AidGenSE Model Upload and Configuration

Introduction

This document details how to upload models and use AidGenSE to start OpenAI HTTP services.

Prerequisites

Before uploading and loading models, please ensure the following conditions are met:

  • Install AidGenSE related dependencies, please refer to AidGenSE Installation
  • Complete model folder (including .gguf or .bin model files and configuration files)
  • Understand the model types and limitations supported by the current platform, please refer to AidGenSE Support Status

Model Resource Preparation

GGUF Format Models

Recommended file structure:

bash
qwen2.5-1.5b-instruct-q4_k_m/

|__ qwen2.5-1.5b-instruct-q4_k_m.gguf

|__ qwen2.5-1.5b-instruct-q4_k_m.json Model configuration file (needs manual creation)

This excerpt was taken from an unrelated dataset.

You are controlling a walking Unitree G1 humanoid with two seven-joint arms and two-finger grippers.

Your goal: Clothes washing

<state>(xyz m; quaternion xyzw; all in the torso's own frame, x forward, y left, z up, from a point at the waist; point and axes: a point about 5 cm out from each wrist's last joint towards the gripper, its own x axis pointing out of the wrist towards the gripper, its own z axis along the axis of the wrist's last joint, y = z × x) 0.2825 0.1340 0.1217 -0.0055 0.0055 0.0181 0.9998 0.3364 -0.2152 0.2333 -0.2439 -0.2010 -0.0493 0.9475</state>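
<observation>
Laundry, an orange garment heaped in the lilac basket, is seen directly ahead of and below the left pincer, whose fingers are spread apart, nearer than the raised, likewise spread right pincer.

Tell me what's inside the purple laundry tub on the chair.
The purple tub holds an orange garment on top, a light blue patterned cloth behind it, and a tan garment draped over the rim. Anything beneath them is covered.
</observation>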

Configuration File Template:

json
{
  "backend_type": "llamacpp",
  "model": {
    "path": "<absolute path to model file>"
  }
}

Qualcomm QNN Bin Format Models

Recommended structure:

bash
qwen2.5-1.5b-instruct-8550-bin/

|__ *.serialized.bin (multiple files)

|__ qwen2.5-1.5b-instruct-htp.json Main configuration file

|__ qwen2.5-1.5b-instruct-tokenizer.json

|__ htp_backend_ext_config.json

💡Note

The large model resources on Model Farm are organized according to standard structure. Information about Qualcomm large model configuration files can be found in Qualcomm Genie.

Special Notes

qwen2.5-1.5b-instruct-htp.json is the main configuration file, where related file paths need to be set as absolute paths. Example:

json
"tokenizer": {
  "path": "/opt/aidlux/app/aid-openai-api/res/models/qwen2.5-1.5B-instruct-8550-bin/qwen2.5-1.5b-instruct-tokenizer.json"
},
"ctx-bins": [
  "/opt/aidlux/app/aid-openai-api/res/models/qwen2.5-1.5B-instruct-8550-bin/qwen2.5-1.5b-instruct_qnn229_qcs8550_4096_1_of_3.serialized.bin",
  "/opt/aidlux/app/aid-openai-api/res/models/qwen2.5-1.5B-instruct-8550-bin/qwen2.5-1.5b-instruct_qnn229_qcs8550_4096_2_of_3.serialized.bin",
  "/opt/aidlux/app/aid-openai-api/res/models/qwen2.5-1.5B-instruct-8550-bin/qwen2.5-1.5b-instruct_qnn229_qcs8550_4096_3_of_3.serialized.bin"
],
"extensions": "/opt/aidlux/app/aid-openai-api/res/models/qwen2.5-1.5B-instruct-8550-bin/htp_backend_ext_config.json"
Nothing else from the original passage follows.